The remaining weakness of diffusion: sampling speed. Several approaches compress the multi-step process:
| Method | Steps | Key Idea |
|---|---|---|
| DDIM | 10–50 | Deterministic sampling, skip timesteps |
| Progressive Distillation | 4–8 | Student learns to combine 2 teacher steps into 1 |
| Consistency Models | 1–2 | Map any point on trajectory directly to x0 |
| Adversarial Distillation | 1–4 | GAN loss forces student to produce sharp images in few steps |
Key idea: learn a function fθ such that fθ(xt, t) = x0 for all t along the same trajectory. In other words, no matter where you are on the noisy-to-clean path, the model predicts the endpoint directly. Self-consistency condition: fθ(xt, t) = fθ(xt', t') for any t, t' on the same trajectory. Training enforces this via a consistency loss between adjacent timesteps. Result: one-step generation with quality approaching 50-step diffusion.

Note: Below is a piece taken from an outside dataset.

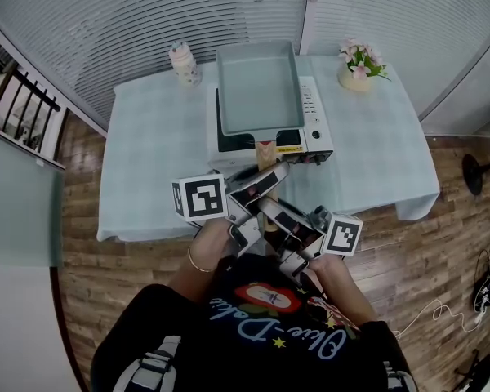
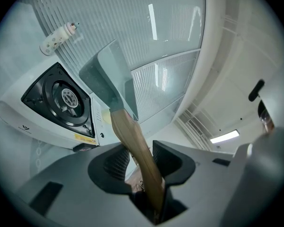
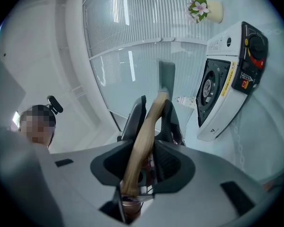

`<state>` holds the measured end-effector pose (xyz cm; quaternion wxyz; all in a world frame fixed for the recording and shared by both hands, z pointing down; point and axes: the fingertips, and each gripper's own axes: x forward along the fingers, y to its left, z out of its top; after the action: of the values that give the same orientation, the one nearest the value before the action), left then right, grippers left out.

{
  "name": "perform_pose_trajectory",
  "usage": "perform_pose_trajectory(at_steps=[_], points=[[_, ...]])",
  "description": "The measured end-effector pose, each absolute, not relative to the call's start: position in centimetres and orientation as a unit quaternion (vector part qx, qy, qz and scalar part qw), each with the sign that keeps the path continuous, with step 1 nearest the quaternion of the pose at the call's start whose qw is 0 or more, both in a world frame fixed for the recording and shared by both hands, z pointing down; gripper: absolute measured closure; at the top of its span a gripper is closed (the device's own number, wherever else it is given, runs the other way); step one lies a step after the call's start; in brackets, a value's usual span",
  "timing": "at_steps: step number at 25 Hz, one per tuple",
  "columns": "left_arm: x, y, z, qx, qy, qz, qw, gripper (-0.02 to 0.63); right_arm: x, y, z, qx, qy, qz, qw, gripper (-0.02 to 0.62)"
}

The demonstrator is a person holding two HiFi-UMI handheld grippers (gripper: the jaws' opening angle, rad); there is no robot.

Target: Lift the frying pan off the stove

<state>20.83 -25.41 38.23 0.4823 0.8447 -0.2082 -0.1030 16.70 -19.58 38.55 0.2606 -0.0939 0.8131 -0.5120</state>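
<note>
While the left gripper [image 2: 142,158] clamps the wooden handle [image 2: 128,131] between both pads, the right gripper [image 3: 144,162] grasps the same handle behind it, nearer the butt end. The frying pan [image 1: 257,88] is held raised, clear of the burner [image 2: 66,98], above the stove [image 1: 314,125] on the table [image 1: 147,153].

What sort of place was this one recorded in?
Probably a staged room rather than a kitchen: a portable stove on a cloth-covered table, ribbed glass partition walls behind, wood floor around.
</note>
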Motion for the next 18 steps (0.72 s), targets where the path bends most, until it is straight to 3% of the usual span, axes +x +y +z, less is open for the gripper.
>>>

| Property | Autoregressive | VAE | GAN | Diffusion/Flow |
|---|---|---|---|---|
| Density | Exact | Lower bound | None | Score-based |
| Training | Stable (MLE) | Stable (ELBO) | Unstable (minimax) | Stable (MSE) |
| Sample quality | Good (text), Fair (images) | Blurry | Sharp | Best |
| Diversity | High | High | Low (mode collapse) | High |
| Speed | Slow (sequential) | Fast (one pass) | Fast (one pass) | Slow (multi-step) |
| Scalability | Excellent (GPT-4) | Limited | Poor | Excellent (FLUX, Sora) |
| Era | 2016–present | 2013–2018 | 2014–2021 | 2020–present |
A modern text-to-image model like Stable Diffusion 3 is not one technique — it's five, stacked together:
(1) VAE encoder compresses images to latents. (2) Diffusion/Flow Matching generates in latent space. (3) DiT architecture parameterizes the denoiser. (4) CFG sharpens conditional generation. (5) Distillation reduces the number of sampling steps. Each piece was invented separately; together they're greater than the sum.

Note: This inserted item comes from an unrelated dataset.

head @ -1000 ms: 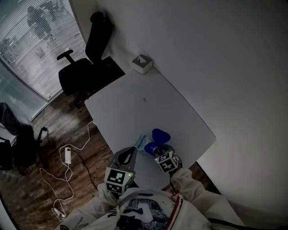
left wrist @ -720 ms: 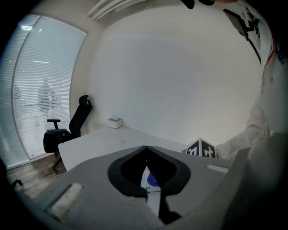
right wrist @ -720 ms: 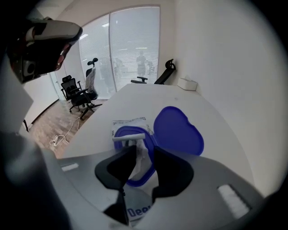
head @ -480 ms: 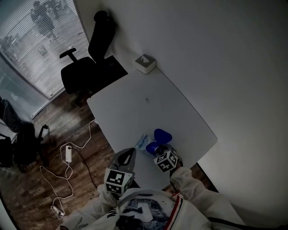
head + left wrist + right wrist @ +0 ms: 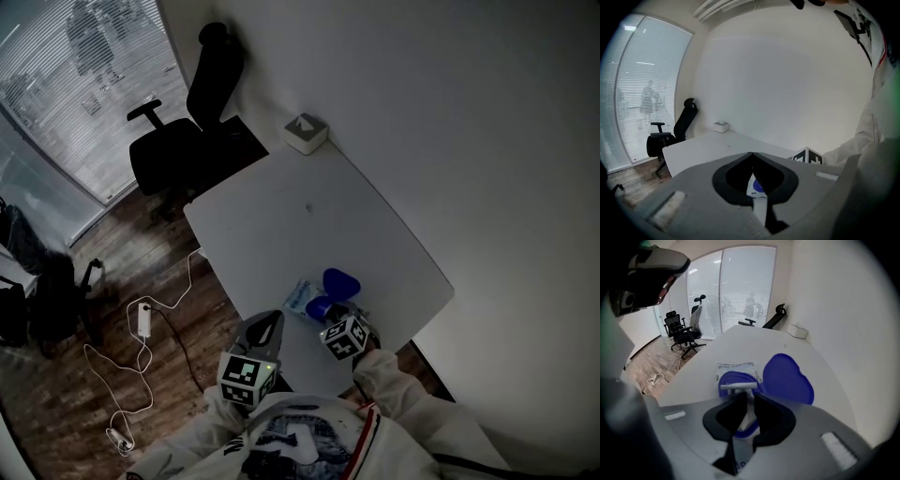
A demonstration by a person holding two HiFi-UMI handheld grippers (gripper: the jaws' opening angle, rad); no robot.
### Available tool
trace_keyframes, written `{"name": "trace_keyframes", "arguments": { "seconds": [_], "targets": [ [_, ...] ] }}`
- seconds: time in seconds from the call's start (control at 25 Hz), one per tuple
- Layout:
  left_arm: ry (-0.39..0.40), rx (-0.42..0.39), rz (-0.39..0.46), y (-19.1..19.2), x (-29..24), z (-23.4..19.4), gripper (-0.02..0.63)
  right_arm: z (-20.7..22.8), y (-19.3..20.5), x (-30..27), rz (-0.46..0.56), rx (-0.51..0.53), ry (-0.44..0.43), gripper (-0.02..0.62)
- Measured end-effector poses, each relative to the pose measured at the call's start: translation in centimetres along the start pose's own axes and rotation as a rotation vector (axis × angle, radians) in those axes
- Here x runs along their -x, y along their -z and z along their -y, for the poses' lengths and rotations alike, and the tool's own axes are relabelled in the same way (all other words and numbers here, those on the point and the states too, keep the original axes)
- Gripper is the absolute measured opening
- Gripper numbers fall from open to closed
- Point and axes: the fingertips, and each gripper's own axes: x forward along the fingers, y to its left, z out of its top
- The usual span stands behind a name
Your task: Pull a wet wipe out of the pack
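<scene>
The wet wipe pack [image 5: 298,298] lies near the front edge of the white table [image 5: 309,216], its blue lid [image 5: 339,281] flipped open to the right. In the right gripper view a white wipe [image 5: 748,412] rises from the blue opening ring [image 5: 725,378]. My right gripper [image 5: 749,399] has just been closing, and its jaws now pinch the wipe. A rolled bit of wipe [image 5: 738,386] lies across the ring above the fingertips. My left gripper [image 5: 277,316] is at the pack's near left edge. Its jaws meet at the tips [image 5: 751,155] with the pack's printed film [image 5: 757,187] between them.
A white tissue box [image 5: 306,132] stands at the table's far corner by the wall. A black office chair [image 5: 183,141] is beyond the far left edge. Cables and a power strip [image 5: 142,323] lie on the wooden floor to the left.
The right gripper's marker cube has rolled slightly over the pack. The pack, the open lid and the left gripper stay where they were.
</scene>
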Motion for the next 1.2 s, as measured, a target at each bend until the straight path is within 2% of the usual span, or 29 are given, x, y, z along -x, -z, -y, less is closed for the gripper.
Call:
{"name": "trace_keyframes", "arguments": {
  "seconds": [0.64,1.2],
  "targets": [
    [-0.005,0.007,0.009,0.0,1.0,-0.1,0.004,0.1,-0.4,0.5,0.015,-0.086,0.002,0.023],
    [0.014,0.008,0.019,0.2,1.2,0.5,0.005,0.6,-0.9,2.0,0.061,-0.158,0.02,0.018]
  ]
}}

| Era | Dominant Method | Milestone Models |
|---|---|---|
| 2014–2017 | GANs + VAEs | GAN, DCGAN, VAE |
| 2017–2021 | GANs | StyleGAN, BigGAN, StyleGAN2 |
| 2020–2022 | Diffusion emergence | DDPM, Score SDE, ADM |
| 2022–2023 | Latent Diffusion | Stable Diffusion, DALL-E 2, Imagen |
| 2023–present | DiT + Flow Matching | DiT, SD3, FLUX, Sora, MovieGen |
| # | Paper |
|---|---|
| 1 | Goodfellow et al. "Generative Adversarial Nets." NeurIPS, 2014. |
| 2 | Radford et al. "Unsupervised Representation Learning with DCGANs." ICLR, 2016. |
| 3 | Karras et al. "A Style-Based Generator Architecture for GANs." CVPR, 2019. |
| 4 | Ho et al. "Denoising Diffusion Probabilistic Models." NeurIPS, 2020. |
| 5 | Song et al. "Score-Based Generative Modeling through SDEs." ICLR, 2021. |
| 6 | Dhariwal & Nichol. "Diffusion Models Beat GANs on Image Synthesis." NeurIPS, 2021. |
| 7 | Rombach et al. "High-Resolution Image Synthesis with Latent Diffusion Models." CVPR, 2022. |
| 8 | Lipman et al. "Flow Matching for Generative Modeling." ICLR, 2023. |
| 9 | Liu et al. "Flow Straight and Fast: Learning to Generate and Transfer Data with Rectified Flow." ICLR, 2023. |
| 10 | Peebles & Xie. "Scalable Diffusion Models with Transformers." ICCV, 2023. |
| 11 | Song et al. "Consistency Models." ICML, 2023. |
| 12 | Ho & Salimans. "Classifier-Free Diffusion Guidance." NeurIPS Workshop, 2022. |
| 13 | Ramesh et al. "Zero-Shot Text-to-Image Generation." ICML, 2021. |
| 14 | Polyak et al. "Movie Gen: A Cast of Media Foundation Models." Meta, 2024. |
| 15 | Esser et al. "Scaling Rectified Flow Transformers for High-Resolution Image Synthesis." ICML, 2024. |
| 16 | Black Forest Labs. "FLUX.1: Open-Weight Flow Matching Models." 2024. |
Modern image and video generation = compress (VAE), denoise (diffusion), condition (CFG), and scale (transformers). Everything else is optimization.